*Supplied information*
:::

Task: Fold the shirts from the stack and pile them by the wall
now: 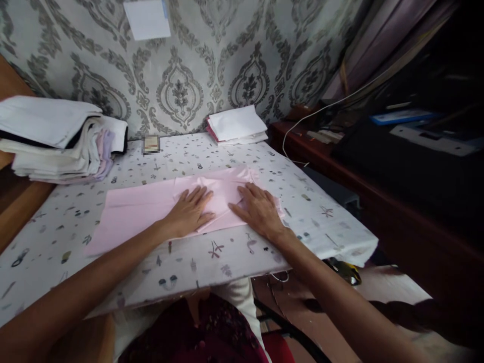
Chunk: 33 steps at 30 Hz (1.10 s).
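A pale pink cloth, partly folded over itself, lies long and flat across the middle of the table. On its centre my left hand presses palm down, fingers spread toward the far side. My right hand rests flat near the cloth's right end, with its thumb pointing left. Some wrinkles show between the two hands and along the right end. Neither hand grips the fabric.
The table has a white printed cover. At the far left sits a stack of folded garments; a smaller folded white pile lies at the back. A small box stands near the wall. A white cable hangs over the dark furniture on the right.
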Available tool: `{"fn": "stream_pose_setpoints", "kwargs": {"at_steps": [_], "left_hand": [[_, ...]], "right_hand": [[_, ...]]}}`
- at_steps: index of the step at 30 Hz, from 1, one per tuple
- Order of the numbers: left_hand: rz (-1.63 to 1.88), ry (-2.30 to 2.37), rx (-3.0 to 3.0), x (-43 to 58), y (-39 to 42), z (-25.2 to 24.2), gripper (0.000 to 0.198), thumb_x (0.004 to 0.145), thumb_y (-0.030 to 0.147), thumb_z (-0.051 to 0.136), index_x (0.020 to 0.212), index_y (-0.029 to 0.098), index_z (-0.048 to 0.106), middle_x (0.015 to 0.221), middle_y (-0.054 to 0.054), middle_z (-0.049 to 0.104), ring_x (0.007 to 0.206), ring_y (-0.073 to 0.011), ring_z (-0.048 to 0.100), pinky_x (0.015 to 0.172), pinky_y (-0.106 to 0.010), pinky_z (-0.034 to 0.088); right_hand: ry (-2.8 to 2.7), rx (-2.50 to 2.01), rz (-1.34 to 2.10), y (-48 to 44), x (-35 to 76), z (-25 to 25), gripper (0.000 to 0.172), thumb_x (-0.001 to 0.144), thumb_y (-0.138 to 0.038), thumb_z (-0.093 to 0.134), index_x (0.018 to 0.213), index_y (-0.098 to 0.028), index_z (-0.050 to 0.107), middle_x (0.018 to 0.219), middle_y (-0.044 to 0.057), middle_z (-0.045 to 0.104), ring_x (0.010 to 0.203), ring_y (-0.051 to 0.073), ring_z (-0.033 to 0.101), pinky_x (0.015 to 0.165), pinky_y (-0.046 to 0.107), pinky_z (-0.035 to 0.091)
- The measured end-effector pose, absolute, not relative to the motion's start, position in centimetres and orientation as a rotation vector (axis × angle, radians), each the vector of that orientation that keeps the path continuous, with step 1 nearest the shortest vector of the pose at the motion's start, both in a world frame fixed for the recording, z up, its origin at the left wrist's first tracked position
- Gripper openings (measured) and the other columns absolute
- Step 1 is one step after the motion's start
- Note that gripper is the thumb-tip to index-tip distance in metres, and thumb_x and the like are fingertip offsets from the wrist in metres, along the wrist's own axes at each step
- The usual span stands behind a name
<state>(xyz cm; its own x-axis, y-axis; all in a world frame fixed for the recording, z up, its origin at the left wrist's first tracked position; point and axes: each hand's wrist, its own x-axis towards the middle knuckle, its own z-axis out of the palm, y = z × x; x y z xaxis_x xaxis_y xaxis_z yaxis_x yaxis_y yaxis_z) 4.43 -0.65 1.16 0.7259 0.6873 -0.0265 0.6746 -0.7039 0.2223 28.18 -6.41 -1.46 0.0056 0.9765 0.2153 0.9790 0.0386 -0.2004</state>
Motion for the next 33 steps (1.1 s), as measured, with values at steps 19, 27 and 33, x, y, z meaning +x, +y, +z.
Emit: {"fn": "stream_pose_setpoints", "kwargs": {"at_steps": [19,27,33], "left_hand": [[0.092,1.151,2.746,2.7,-1.9,0.0,0.072,0.099,0.066,0.029,0.158,0.024,0.03,0.168,-0.011,0.017,0.155,-0.0334,0.006,0.122,-0.059,0.011],[0.142,1.154,2.736,0.7,-3.4,0.1,0.07,0.101,0.063,0.025,0.158,0.023,0.027,0.169,-0.01,0.013,0.156,-0.0277,0.006,0.124,-0.056,0.01],[0.119,1.307,2.646,-3.4,-5.7,-0.4,0.074,0.1,0.064,0.024,0.159,0.02,0.022,0.169,-0.013,0.011,0.156,-0.0288,0.003,0.123,-0.057,0.008]], "right_hand": [[-1.576,-1.917,-0.015,-9.8,39.8,-2.4,0.052,0.1,-0.046,0.031,0.133,-0.017,0.059,0.136,0.017,0.064,0.127,0.031,0.059,0.106,0.051,0.047],[-1.767,-1.743,-0.053,-9.7,35.7,-0.6,0.046,0.098,-0.043,0.041,0.127,-0.014,0.064,0.141,0.02,0.059,0.135,0.032,0.052,0.105,0.052,0.047],[-1.986,-1.519,-0.004,-8.1,30.2,-0.1,0.041,0.099,-0.038,0.043,0.126,-0.017,0.065,0.144,0.017,0.058,0.139,0.03,0.049,0.112,0.053,0.042]]}}
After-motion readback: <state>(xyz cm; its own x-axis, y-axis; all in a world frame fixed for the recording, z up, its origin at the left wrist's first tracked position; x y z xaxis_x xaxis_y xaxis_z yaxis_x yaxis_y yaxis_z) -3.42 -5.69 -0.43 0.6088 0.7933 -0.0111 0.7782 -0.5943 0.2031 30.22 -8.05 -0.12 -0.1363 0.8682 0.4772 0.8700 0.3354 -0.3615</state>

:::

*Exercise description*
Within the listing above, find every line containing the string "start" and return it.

*Response for this exercise*
- The measured end-effector pose, absolute, not relative to the motion's start, position in centimetres and orientation as a rotation vector (axis × angle, radians), each the vector of that orientation that keeps the path continuous, with step 1 nearest the shortest vector of the pose at the motion's start, both in a world frame fixed for the recording, z up, its origin at the left wrist's first tracked position
- Step 1 is one step after the motion's start

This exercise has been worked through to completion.